When there is a block or local variable that is not to be used, sometimes people mark it with *, and sometimes with _.
{[1, 2] => 3, [4, 5] => 6}.each{|(x, *), *| p x}
{[1, 2] => 3, [4, 5] => 6}.each{|(x, _), _| p x}
{[1, 2, 3], [4, 5, 6]}.each{|*, x, *| p x}
{[1, 2, 3], [4, 5, 6]}.each{|_, x, _| p x}
def (x, *), *; p x; end
def (x, _), _; p x; end
def *, x, *; p x; end
def _, x, _; p x; end
What are the differences between them, and when should I use which? When there is need to mark multiple variables as unused as in the above examples, is either better?
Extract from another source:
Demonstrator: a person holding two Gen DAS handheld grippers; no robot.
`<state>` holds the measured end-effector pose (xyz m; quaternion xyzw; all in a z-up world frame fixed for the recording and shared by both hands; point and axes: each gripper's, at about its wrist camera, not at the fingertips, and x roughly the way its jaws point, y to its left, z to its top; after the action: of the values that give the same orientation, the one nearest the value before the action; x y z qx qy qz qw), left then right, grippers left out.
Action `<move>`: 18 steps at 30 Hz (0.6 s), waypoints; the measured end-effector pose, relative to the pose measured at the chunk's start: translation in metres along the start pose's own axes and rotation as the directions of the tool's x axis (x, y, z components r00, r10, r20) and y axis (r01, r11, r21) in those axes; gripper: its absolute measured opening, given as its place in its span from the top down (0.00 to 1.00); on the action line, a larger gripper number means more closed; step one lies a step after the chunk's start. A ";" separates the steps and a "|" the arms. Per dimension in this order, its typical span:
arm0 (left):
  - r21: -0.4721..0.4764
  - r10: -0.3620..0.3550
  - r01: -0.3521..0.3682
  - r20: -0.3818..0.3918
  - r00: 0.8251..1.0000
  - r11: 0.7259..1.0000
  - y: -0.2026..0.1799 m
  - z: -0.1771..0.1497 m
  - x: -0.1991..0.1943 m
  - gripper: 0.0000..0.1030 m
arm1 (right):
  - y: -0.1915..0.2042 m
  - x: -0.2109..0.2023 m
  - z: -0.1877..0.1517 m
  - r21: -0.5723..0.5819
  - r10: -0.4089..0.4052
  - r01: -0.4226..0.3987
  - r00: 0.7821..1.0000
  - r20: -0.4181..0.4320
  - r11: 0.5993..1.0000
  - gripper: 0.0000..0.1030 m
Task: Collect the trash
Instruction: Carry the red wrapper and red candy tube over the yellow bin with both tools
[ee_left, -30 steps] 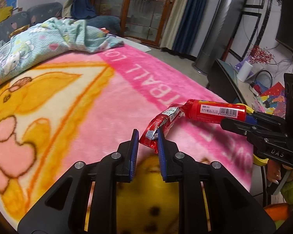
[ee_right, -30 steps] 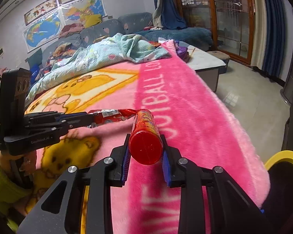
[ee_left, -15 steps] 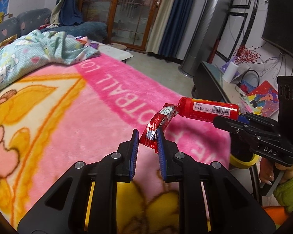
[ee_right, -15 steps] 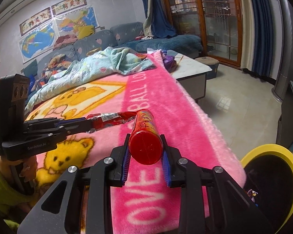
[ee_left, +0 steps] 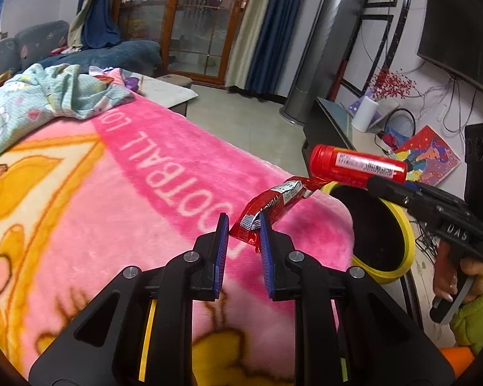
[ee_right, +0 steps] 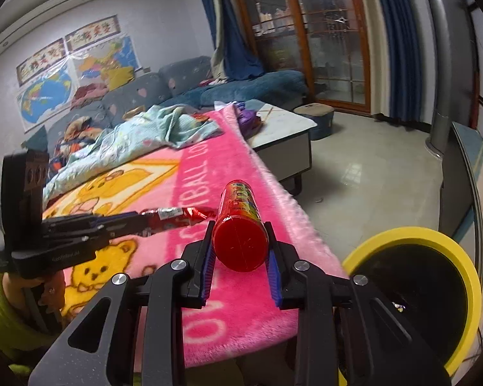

A * means "all remaining parameters". An _ is just another variable name, although it is a bit special. So they are different, for example the following does not make sense:
[[1, 2, 3], [4, 5, 6]].each{|*, x, *| p x} # Syntax error
Indeed, how is Ruby supposed to know if the first star should get 0, 1 or 2 of the values (and the reverse)?
There are very few cases where you want to use a star to ignore parameters. An example would be if you only want to use the last of a variable number of parameters:
[[1], [2, 3], [4, 5, 6]].each{|*, last| p last} # => prints 1, 3 and 6
Ruby allows you to not give a name to the "rest" of the parameters, but you can use _:
[[1], [2, 3], [4, 5, 6]].each{|*_, last| p last} # => prints 1, 3 and 6
Typically, the number of parameters is known and your best choice is to use a _:
[[1, 2, 3], [4, 5, 6]].each{|_, mid, _| p mid} # prints 2 and 5
Note that you could leave the last paramater unnamed too (like you can when using a *), although it is less obvious:
[[1, 2, 3], [4, 5, 6]].each{|_, mid, | p mid} # prints 2 and 5
Now _ is the designated variable name to use when you don't want to use a value. It is a special variable name for two reasons:
Ruby won't complain if you don't use it (if warnings are on)
Ruby will allow you to repeat it in the argument list.
Example of point 1:
> ruby -w -e "def foo; x = 42; end; foo"
-e:1: warning: assigned but unused variable - x
> ruby -w -e "def foo; _ = 42; end; foo"
no warning
Example of point 2:
[[1, 2, 3], [4, 5, 6]].each{|unused, mid, unused| p mid}
# => SyntaxError: (irb):23: duplicated argument name
[[1, 2, 3], [4, 5, 6]].each{|_, mid, _| p mid}
# => prints 2 and 5
Finally, as #DigitalRoss notes, _ holds the last result in irb
Update: In Ruby 2.0, you can use any variable starting with _ to signify it is unused. This way the variable name can be more explicit about what is being ignored:
_scheme, _domain, port, _url = parse_some_url
# ... do something with port
I think it's mostly stylistic and programmer's choice. Using * makes more sense to me in Ruby because its purpose is to accumulate all parameters passed from that position onward. _ is a vestigial variable that rarely sees use in Ruby, and I've heard comments that it needs to go away. So, if I was to use either, I'd use *.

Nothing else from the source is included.